## Collected material
▬▬▬
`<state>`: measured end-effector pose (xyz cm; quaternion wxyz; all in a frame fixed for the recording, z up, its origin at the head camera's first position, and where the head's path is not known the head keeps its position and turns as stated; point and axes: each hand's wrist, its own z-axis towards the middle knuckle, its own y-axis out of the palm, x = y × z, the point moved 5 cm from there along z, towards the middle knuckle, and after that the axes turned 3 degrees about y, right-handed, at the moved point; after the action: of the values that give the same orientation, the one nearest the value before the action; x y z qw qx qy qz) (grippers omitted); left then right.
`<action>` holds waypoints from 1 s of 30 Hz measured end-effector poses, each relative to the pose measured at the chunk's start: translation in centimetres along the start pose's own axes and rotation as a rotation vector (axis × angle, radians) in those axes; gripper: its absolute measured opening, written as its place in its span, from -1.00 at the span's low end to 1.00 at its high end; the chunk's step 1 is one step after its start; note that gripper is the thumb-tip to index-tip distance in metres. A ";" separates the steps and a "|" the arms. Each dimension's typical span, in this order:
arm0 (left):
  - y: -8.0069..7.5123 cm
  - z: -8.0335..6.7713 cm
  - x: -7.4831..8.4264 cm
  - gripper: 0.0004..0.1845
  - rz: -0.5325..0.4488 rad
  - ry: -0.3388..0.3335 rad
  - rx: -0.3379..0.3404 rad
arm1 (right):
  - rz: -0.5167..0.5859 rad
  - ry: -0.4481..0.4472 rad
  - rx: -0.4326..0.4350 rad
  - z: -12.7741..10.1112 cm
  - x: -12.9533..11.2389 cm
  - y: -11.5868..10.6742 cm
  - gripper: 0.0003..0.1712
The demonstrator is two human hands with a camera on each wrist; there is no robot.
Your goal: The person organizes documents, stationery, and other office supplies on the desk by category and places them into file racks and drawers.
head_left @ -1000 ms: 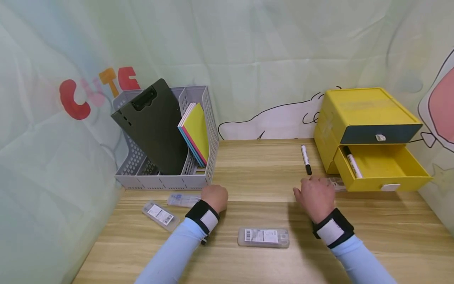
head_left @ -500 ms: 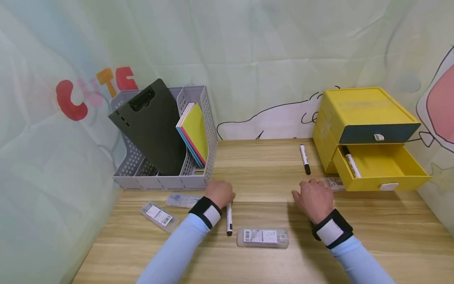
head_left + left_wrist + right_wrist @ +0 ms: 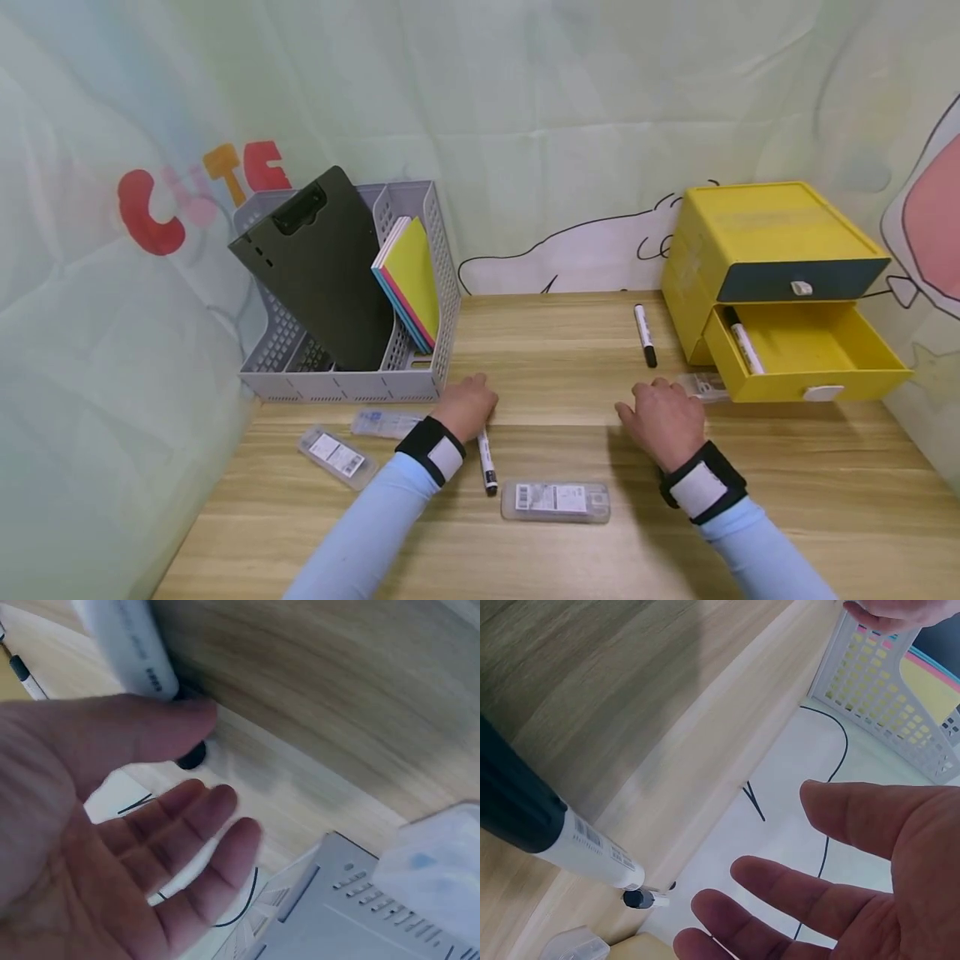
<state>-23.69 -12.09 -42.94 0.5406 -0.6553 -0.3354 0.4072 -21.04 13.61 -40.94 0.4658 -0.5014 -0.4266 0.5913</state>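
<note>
— Across the middle of the head view, what lies by the hands?

— Left hand [image 3: 468, 406] rests on the wooden table [image 3: 810, 500], its fingers loose, with a black-and-white marker [image 3: 487, 460] lying just beside its wrist. Right hand [image 3: 663, 419] lies flat at centre right, fingers relaxed, gripping nothing. A second marker [image 3: 646, 336] lies above it, and a third marker [image 3: 746, 342] sits in the open drawer [image 3: 806, 354] of the yellow drawer box [image 3: 765, 242] at right. One clear plastic case [image 3: 555, 502] lies at lower centre (two more lie at lower left), below the grey file rack [image 3: 360, 333].

— And the left wrist view?

— Palm and fingers [image 3: 187, 825] are spread straight and hold nothing; the marker barrel [image 3: 127, 645] shows at upper left, beyond the thumb. The rack's wall [image 3: 360, 915] fills the lower right.

— The right wrist view?

— Fingers [image 3: 795, 889] are apart and straight at lower right, clamped on nothing. A marker [image 3: 547, 825] lies at left on the tabletop, clear of them.
</note>
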 end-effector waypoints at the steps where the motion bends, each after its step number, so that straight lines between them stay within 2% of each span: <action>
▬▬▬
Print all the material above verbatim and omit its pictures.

`<state>`: measured end-effector pose (xyz cm; quaternion wxyz; all in a frame fixed for the recording, z up, its origin at the head camera's first position, and where the head's path is not known the head keeps its position and turns as stated; point and axes: each hand's wrist, its own z-axis towards the middle knuckle, its own y-axis out of the palm, x = y × z, the point moved 5 cm from there along z, towards the middle knuckle, and after that the axes turned 3 degrees about y, right-handed, at the moved point; after the action: of the values that give the same orientation, the one nearest the value before the action; x y z qw qx qy qz) (grippers omitted); left then right.
`<action>` holds waypoints from 1 s of 30 Hz measured end-effector poses, each relative to the pose measured at the chunk's start: translation in centimetres along the start pose's own axes and rotation as a rotation vector (axis × angle, radians) in those axes; gripper: its absolute measured opening, written as its place in its span, from -1.00 at the span's low end to 1.00 at its high end; the chunk's step 1 is one step after its start; note that gripper is the thumb-tip to index-tip distance in metres. A ";" separates the steps and a "|" the arms. Each dimension's typical span, in this order:
arm0 (left):
  - y: -8.0069..7.5123 cm
  - z: -8.0335..6.7713 cm
  - x: -7.4831..8.4264 cm
  - gripper: 0.0004..0.1845
  - rz: -0.5325..0.4488 rad
  - ry: -0.3388..0.3335 rad
  - rx: -0.3379..0.3404 rad
arm1 (right):
  - rz: -0.5167..0.5859 rad
  - ry: -0.4481..0.4472 rad
  - rx: -0.4326..0.4350 rad
  - z: -12.7741..10.1112 cm
  - x: -12.9533..11.2389 cm
  - y: -11.5868..10.6742 cm
  - gripper: 0.0003..0.1712
The demonstrator is two human hands with a camera on each wrist; there is no robot.
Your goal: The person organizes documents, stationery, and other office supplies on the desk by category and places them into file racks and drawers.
head_left @ -1000 ms: 
head_left @ -500 ms: 
head_left + left_wrist + right_wrist @ +0 ms: 
<state>-23.69 -12.09 -42.94 0.5406 -0.6553 -0.3354 0.4072 -21.04 13.61 -40.94 0.4658 -0.5014 -0.4266 0.5913</state>
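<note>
— Across the middle of the head view, what lies by the hands?

— Left hand [image 3: 468, 406] rests on the wooden table [image 3: 810, 500], its fingers loose, with a black-and-white marker [image 3: 487, 460] lying just beside its wrist. Right hand [image 3: 663, 419] lies flat at centre right, fingers relaxed, gripping nothing. A second marker [image 3: 646, 336] lies above it, and a third marker [image 3: 746, 342] sits in the open drawer [image 3: 806, 354] of the yellow drawer box [image 3: 765, 242] at right. One clear plastic case [image 3: 555, 502] lies at lower centre (two more lie at lower left), below the grey file rack [image 3: 360, 333].

— And the left wrist view?

— Palm and fingers [image 3: 187, 825] are spread straight and hold nothing; the marker barrel [image 3: 127, 645] shows at upper left, beyond the thumb. The rack's wall [image 3: 360, 915] fills the lower right.

— The right wrist view?

— Fingers [image 3: 795, 889] are apart and straight at lower right, clamped on nothing. A marker [image 3: 547, 825] lies at left on the tabletop, clear of them.
</note>
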 end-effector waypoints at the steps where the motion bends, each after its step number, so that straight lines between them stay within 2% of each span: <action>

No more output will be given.